Türk ordusu üzerinde ABD nüfuzunun kırılmaya başlaması, Türkiye üzerindeki ABD nüfuzunun kırılmasını da beraberinde getirmiştir. ABD için önemli olan ülke içerisinde nüfuzunun devamıdır. Dolayısıyla ordunun yaptığı darbelerin meşru sınırları çiğneyerek demokrasiyi ayaklar altına alması önemli değildir. Önemli olan “başarılı” bir darbeyle Türkiye üzerindeki nüfuzun garantiye alınmasıdır.
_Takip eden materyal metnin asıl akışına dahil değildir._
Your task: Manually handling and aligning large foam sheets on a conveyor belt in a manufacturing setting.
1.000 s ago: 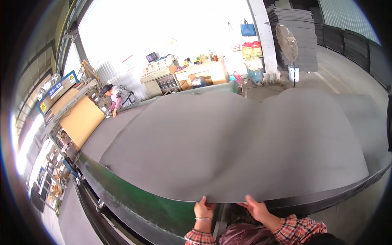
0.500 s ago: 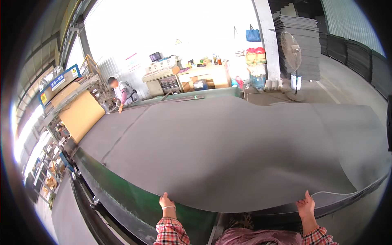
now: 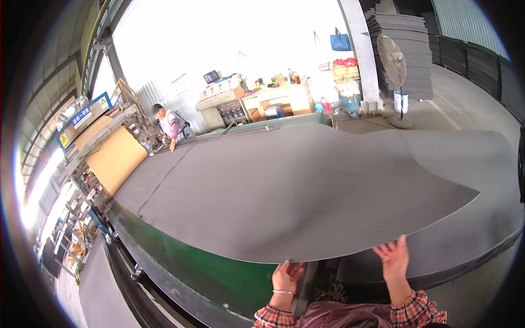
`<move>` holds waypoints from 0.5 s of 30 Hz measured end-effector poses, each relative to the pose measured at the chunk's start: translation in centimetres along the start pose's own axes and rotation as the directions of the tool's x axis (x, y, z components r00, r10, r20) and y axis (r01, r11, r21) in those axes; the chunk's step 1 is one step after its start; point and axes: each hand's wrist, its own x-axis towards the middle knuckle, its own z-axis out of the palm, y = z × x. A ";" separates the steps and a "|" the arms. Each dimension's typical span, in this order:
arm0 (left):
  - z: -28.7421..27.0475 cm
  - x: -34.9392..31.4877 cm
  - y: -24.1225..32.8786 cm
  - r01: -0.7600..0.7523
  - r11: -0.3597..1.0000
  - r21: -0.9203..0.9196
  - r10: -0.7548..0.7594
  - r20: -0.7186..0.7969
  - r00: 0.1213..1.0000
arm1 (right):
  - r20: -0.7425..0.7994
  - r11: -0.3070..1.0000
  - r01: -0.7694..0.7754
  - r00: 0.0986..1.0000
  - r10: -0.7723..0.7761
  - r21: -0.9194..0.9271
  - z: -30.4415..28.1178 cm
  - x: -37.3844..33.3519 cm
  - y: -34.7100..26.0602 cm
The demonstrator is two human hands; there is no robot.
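A broad, thin, matte-grey sheet, apparently foam [image 3: 262, 191], billows over a green, flat machine belt [image 3: 219, 281]. At its near edge, the bare right hand [image 3: 394, 261] spreads its fingers open; whether the bare left hand [image 3: 285, 277], fingers bent, pinches it is unclear. Likely light and floppy, it suits wide-set edge holds.

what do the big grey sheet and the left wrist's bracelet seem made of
Grey sheet: probably foam or rubber, matte, since it curves softly without gloss. Bracelet: perhaps smooth metal, a thin pale band; too small to be sure.
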 end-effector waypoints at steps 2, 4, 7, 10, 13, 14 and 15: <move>-1.7 2.1 1.0 -0.005 1.000 0.020 0.006 -0.075 0.997 | -0.013 0.995 0.065 0.998 -0.066 -0.079 -2.1 -0.3 -2.4; -4.9 3.9 2.2 -0.056 0.996 0.067 0.066 -0.154 0.986 | 0.001 0.987 0.045 0.999 -0.045 -0.153 -4.0 -1.0 -3.7; -7.6 4.0 4.3 -0.183 0.962 0.203 0.232 -0.258 0.938 | 0.204 0.651 0.035 0.961 0.185 -0.758 -7.2 -1.7 -3.7; -8.3 4.1 4.9 -0.430 0.847 0.311 0.527 -0.398 0.751 | 0.358 -0.323 0.469 0.867 0.347 -0.822 -17.0 -1.6 -0.7; -9.2 3.7 3.7 -0.546 0.668 0.506 0.738 -0.359 0.571 | 0.498 -0.506 0.619 0.785 0.369 -0.600 -21.6 -0.2 0.5; -8.5 2.3 3.1 -0.531 0.701 0.475 0.691 -0.269 0.671 | 0.503 -0.553 0.667 0.743 0.441 -0.500 -21.4 0.3 -0.1; -7.5 1.0 2.5 -0.510 0.735 0.447 0.630 -0.172 0.758 | 0.497 -0.588 0.707 0.701 0.512 -0.393 -21.1 0.7 -0.6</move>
“Silahlı Kuvvetlerin Türkiye içerisinde azalan nüfuzu, ABD’nin Türkiye üzerindeki etkisini azaltmış olabilir. 2002’deki Adalet ve Kalkınma Partisi dönemi öncesi, ordu Türk politikasında baskın bir güç unsuruydu, seküler ve Batı uyumlu bir ülke profilinin destekçisiydi. Türk Genelkurmayı gücünü 1960, 1971, 1980 ve 1997 darbelerinde denerken çok da meşru sınırlar içerisinde değildi ama başarılıydı.”

15 Temmuz darbe teşebbüsünde ABD’nin herhangi bir dahli bulunmadığını hatta teşebbüs hakkında önceden haberleri dahi olmadığını belirten Joe Biden’a ziyareti esnasında bu satırları hatırlatmak gerekirdi.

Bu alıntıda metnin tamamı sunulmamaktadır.